Updated

A knife with a five foot blade? Absolutely.

There has to be the biggest of everything in this world, from apples to zucchini. And there is a biggest zapple pie, too.

But in the world of kitchen knives, anything over one foot long, with perhaps a six inch handle, would be considered prodigious indeed. Still, to everything a season, and a purpose.

When a giant bluefin tuna, caught by line in the waters off the Japanese coast, freshly arrives at the Tsukiji Fish Market in Tokyo, it can fetch a startling price, reflective of the rarity of the fish as much as its size.

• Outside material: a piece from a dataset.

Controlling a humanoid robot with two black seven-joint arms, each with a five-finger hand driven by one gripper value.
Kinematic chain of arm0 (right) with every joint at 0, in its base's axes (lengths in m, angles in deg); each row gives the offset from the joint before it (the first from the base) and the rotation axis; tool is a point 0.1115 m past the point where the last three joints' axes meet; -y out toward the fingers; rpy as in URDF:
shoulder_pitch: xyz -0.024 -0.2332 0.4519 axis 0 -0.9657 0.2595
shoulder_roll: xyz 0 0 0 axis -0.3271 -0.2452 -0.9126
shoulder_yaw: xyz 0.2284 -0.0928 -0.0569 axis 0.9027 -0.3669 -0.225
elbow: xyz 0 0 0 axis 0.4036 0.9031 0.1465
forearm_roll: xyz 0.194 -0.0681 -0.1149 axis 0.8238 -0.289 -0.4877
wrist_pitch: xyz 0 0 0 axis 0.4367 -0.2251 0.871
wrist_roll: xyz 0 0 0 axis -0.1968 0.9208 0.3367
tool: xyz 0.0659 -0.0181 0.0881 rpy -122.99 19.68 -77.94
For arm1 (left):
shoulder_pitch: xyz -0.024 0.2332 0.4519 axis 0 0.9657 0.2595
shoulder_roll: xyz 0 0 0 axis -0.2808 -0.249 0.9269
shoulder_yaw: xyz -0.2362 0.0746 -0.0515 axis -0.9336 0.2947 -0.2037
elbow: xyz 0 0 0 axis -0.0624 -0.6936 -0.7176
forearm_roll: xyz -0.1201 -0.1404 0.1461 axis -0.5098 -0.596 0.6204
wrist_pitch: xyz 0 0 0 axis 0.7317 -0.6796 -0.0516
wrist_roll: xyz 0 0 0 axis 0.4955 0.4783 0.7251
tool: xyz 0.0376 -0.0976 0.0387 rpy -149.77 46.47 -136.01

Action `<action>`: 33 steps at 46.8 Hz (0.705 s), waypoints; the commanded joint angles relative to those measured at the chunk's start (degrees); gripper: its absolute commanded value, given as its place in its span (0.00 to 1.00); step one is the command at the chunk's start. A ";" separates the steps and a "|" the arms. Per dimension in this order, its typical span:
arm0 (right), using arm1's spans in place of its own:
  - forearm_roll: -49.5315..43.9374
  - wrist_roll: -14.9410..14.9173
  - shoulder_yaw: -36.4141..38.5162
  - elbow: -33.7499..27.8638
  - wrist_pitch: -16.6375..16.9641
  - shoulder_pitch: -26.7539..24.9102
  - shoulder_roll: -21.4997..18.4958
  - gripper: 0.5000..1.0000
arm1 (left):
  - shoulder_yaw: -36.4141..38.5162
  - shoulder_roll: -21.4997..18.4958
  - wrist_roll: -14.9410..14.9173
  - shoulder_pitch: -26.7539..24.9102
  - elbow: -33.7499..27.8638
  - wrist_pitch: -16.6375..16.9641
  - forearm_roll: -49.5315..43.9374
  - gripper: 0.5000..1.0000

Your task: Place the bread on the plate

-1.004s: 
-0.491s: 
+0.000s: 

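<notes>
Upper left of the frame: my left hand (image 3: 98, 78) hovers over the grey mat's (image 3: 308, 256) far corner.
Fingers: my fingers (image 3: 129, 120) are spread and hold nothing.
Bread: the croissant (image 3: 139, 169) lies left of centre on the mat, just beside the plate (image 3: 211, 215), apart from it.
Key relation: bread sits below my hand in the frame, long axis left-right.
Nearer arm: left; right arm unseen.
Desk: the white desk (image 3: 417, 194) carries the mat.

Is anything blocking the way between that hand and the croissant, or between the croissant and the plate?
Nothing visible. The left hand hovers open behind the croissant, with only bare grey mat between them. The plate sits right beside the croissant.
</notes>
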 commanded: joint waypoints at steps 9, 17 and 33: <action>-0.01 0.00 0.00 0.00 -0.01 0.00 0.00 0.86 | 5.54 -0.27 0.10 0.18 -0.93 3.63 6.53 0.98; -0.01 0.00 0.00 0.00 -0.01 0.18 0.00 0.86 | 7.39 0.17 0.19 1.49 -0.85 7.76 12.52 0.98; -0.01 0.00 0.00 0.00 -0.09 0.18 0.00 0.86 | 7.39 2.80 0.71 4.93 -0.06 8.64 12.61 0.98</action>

In January of this year, one single bluefin sold at auction for $396,700. It weighed over 750 pounds, and made diners, voracious for its prized meat, happy for days. With a fish like that, paradoxically economy is everything. Nothing is left to waste that can possibly be used, for sushi, sashimi, steaks, and stock.

So how best to cut the fish?  That is where the maguro bōchō knife comes in.

The most common versions of the knife run from one to two feet long, but a highly specialized blade runs to fully five feet in length, with a one foot-long handle to boot. For anyone that's counting, that is a total of 6 feet, taller than the average American male at 5 feet 10 inches tall.

Using this blade is a two-person operation: one to wield the blade, the other, braver person, to hold the fish. The whole point is to minimize waste in filleting.

The blade is capable of cutting the entire length of the fish, so it can be efficiently cut into four long pieces. The blade is flexible, and slightly curved to match the curvature of the tuna's spine.

In the hands of an expert, this operation of quartering the fish from shoulder to tail leaves almost no flesh at all on the spine.

Yoshiro Maruyama is the Raw Bar Chef at Blue Water Cafe, in Vancouver's Yaletown area. He is enthusiastic about the spectacle of the long knife.

"It is like a big show, a spectacle. Only at the fresh markets, and maybe once in awhile in front of a nice restaurant, right on the street. A crowd gathers, and the ceremonial cutting with the big blade is something you will always remember," says Maruyama.

He goes on to say that the practice is certainly not common, especially in these times when the tuna fishery is diminished. But, he smiles and adds, "I think even the Yakuza have been known to use this knife. It is a special instrument, amazing to see."

Yoshiro's raw bar has many knives, for specialized use, but his favorite, most often used knife is a made to order, wooden handled blade of 16 inches or so, downright modest in the context of the maguro bōchō big knife.

Wendy Yang, of Korin Japanese Trading, where you can actually buy these instruments, says the long knives are "highly specialized, rare, and quite beautiful."

It makes perfect sense, she says, to have a blade that long for a fish that big.

We are left to wonder, though, to what use the Yakuza may have turned it.